» Exercise details
The expected output is an exact copy of each line from the line with "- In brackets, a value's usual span" through the end of the data below, with no pictures in it.

The data Block Start

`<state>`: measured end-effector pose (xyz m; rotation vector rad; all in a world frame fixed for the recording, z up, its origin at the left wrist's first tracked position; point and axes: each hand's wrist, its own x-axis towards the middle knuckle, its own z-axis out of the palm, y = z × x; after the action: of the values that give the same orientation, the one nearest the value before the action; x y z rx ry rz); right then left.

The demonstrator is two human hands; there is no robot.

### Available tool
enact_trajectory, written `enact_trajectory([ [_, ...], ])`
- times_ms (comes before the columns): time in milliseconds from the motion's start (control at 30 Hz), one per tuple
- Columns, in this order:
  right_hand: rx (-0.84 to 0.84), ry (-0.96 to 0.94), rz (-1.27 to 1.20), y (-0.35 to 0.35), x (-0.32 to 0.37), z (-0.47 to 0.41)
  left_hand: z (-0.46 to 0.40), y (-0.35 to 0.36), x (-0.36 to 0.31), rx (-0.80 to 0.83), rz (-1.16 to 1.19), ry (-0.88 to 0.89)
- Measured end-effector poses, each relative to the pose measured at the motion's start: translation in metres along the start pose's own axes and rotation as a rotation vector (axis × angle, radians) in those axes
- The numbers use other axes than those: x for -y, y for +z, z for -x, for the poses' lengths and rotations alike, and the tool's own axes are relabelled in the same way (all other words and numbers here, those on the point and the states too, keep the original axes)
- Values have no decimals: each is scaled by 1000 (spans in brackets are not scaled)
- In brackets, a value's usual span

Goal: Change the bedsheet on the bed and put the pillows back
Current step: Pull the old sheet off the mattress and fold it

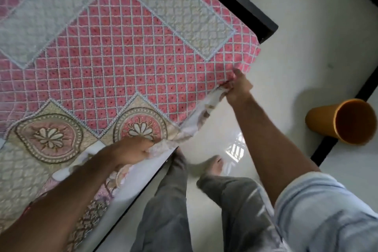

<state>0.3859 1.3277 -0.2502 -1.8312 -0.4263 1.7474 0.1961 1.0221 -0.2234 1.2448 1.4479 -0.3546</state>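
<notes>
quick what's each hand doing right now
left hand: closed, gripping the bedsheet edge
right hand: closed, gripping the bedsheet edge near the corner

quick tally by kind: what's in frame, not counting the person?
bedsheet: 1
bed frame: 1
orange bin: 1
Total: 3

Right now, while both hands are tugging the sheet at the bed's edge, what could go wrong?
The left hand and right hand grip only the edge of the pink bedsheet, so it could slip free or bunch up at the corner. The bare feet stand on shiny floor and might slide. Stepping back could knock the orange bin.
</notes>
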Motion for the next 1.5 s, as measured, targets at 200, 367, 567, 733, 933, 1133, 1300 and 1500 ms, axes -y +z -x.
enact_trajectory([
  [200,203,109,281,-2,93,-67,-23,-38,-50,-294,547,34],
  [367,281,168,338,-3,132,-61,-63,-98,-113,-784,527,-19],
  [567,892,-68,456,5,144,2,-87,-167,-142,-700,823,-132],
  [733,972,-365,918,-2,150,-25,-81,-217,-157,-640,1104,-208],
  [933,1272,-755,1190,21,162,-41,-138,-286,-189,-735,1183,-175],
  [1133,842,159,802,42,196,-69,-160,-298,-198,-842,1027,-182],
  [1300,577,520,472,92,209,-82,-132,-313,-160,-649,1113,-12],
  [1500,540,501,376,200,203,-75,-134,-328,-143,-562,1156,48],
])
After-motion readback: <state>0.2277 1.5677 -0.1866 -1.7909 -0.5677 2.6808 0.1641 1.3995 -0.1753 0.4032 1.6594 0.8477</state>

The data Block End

» Response below
- In brackets, a value's usual span

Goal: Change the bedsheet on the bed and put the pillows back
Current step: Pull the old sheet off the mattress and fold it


<state>0.3859 1.3277 -0.2502 -1.8312 -0.4263 1.7474 0.1961 1.0221 -0.2234 1.2448 1.4479 -0.3546</state>
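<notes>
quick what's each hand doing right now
left hand: closed, gripping the bedsheet edge
right hand: closed, gripping the bedsheet edge near the corner

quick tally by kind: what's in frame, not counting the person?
bedsheet: 1
bed frame: 1
orange bin: 1
Total: 3

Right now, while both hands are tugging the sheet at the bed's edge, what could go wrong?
The left hand and right hand grip only the edge of the pink bedsheet, so it could slip free or bunch up at the corner. The bare feet stand on shiny floor and might slide. Stepping back could knock the orange bin.
</notes>
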Motion for the next 1.5 s, as measured, targets at 200, 367, 567, 733, 933, 1133, 1300 and 1500 ms, axes -y +z -x.
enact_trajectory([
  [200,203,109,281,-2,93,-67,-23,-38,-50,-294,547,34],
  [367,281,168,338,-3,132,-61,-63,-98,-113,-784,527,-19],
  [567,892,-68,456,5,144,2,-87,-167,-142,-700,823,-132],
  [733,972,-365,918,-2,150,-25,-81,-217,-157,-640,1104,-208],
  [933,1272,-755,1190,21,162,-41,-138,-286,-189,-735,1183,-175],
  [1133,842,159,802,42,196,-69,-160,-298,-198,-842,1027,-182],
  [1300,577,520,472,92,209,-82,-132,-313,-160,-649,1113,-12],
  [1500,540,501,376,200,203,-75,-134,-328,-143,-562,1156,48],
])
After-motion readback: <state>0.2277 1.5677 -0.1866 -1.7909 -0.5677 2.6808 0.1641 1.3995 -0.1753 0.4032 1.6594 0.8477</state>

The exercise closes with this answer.